**INFORMATION SUPPLIED:**
——

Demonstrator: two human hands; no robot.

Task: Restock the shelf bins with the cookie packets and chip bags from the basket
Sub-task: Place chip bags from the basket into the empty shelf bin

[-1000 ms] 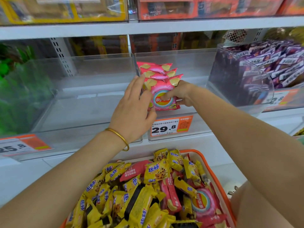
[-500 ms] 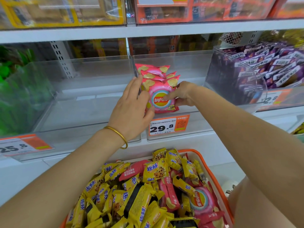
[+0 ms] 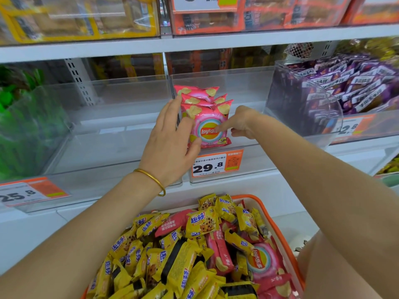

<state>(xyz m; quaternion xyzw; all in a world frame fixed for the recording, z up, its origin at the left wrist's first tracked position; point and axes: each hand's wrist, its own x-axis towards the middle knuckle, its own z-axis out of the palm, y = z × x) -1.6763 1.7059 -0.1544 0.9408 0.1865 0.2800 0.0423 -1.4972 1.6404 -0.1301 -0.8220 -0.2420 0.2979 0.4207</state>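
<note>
Though half-hidden chip bags (image 3: 208, 126) overlap, left hand (image 3: 170, 147) and right hand (image 3: 241, 124) touch them straight-fingered.

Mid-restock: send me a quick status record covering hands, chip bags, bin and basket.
left hand: fingers straight, against the left side of the chip bags
right hand: index fingertip touching the front bag's logo
chip bags: pink, standing upright in a row at the left end of the middle bin
middle bin: clear, price tag reading 29.8 on its front
basket: orange rim, holds yellow cookie packets and loose pink bags
</note>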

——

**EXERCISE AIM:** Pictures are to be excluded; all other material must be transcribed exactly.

**WRITTEN ANSWER:**
Demonstrator: two human hands; no robot.

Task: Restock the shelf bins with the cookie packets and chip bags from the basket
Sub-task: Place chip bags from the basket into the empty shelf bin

[-1000 ms] 
[-500 ms] 
[+0 ms] 

<state>(xyz m; quaternion xyzw; all in a world frame fixed for the recording, z up, its origin at the left wrist's first tracked position; point and axes: each hand's wrist, its own x-axis towards the middle knuckle, its own z-axis out of the palm, y = z × x) -1.6763 1.7059 -0.1544 0.9408 0.1865 0.2800 0.0423 -1.4972 1.6404 -0.1301 -0.8220 -0.2420 0.2979 0.4207</state>
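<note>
Though half-hidden chip bags (image 3: 208, 126) overlap, left hand (image 3: 170, 147) and right hand (image 3: 241, 124) touch them straight-fingered.

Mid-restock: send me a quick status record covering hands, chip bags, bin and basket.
left hand: fingers straight, against the left side of the chip bags
right hand: index fingertip touching the front bag's logo
chip bags: pink, standing upright in a row at the left end of the middle bin
middle bin: clear, price tag reading 29.8 on its front
basket: orange rim, holds yellow cookie packets and loose pink bags
</note>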

There is no more to the exercise.